• **WORK REQUIRED**
Give again, word for word, each line below starting at the one that contains "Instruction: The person" and ending at the one that contains "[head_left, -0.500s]".

• **COLLECTED MATERIAL**
= = = =
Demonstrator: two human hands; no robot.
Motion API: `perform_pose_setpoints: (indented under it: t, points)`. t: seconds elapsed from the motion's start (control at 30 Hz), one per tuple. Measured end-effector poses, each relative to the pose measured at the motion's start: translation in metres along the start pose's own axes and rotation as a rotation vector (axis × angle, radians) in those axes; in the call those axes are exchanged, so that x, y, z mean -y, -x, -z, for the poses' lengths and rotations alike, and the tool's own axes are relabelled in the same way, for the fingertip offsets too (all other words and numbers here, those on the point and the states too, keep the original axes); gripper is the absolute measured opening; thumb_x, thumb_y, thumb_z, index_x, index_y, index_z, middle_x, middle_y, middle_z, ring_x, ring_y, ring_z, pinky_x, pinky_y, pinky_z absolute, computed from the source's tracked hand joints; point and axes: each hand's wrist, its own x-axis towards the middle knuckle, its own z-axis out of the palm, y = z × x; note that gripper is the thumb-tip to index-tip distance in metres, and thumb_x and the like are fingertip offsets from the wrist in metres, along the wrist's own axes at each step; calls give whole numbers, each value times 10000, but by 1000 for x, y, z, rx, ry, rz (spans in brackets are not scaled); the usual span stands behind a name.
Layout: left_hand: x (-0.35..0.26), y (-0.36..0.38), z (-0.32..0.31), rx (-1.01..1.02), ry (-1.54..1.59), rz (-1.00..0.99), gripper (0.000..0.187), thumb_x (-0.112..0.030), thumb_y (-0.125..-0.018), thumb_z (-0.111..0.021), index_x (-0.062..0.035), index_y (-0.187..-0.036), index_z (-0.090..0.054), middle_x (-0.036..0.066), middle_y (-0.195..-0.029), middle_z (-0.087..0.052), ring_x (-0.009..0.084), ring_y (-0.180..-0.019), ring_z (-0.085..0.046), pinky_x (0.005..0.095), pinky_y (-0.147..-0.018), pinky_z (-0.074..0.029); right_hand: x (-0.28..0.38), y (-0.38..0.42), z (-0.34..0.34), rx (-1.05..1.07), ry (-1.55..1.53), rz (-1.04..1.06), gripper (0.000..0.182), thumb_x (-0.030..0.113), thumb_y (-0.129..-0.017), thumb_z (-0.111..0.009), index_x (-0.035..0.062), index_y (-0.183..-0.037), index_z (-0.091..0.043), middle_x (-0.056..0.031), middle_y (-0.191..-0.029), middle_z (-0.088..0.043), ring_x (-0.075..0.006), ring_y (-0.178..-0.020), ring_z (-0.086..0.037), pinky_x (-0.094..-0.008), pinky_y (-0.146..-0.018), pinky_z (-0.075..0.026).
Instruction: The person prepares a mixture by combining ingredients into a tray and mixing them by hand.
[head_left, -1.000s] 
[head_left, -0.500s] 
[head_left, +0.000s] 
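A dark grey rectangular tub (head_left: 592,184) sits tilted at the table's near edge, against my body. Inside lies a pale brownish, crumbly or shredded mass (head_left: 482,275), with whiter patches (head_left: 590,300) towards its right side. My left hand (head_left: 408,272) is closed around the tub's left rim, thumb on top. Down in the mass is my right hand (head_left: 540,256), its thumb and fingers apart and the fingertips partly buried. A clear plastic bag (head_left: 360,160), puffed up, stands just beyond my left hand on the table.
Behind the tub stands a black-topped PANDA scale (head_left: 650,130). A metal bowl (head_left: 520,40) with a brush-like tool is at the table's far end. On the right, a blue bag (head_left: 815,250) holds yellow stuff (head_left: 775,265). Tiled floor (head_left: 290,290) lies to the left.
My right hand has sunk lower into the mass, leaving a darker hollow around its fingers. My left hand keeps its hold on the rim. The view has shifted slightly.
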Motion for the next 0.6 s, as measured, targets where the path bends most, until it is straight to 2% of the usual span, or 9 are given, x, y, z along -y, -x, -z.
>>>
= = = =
• **RESPONSE AREA**
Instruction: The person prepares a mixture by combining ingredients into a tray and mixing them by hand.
[head_left, -1.000s] 
[head_left, -0.500s] 

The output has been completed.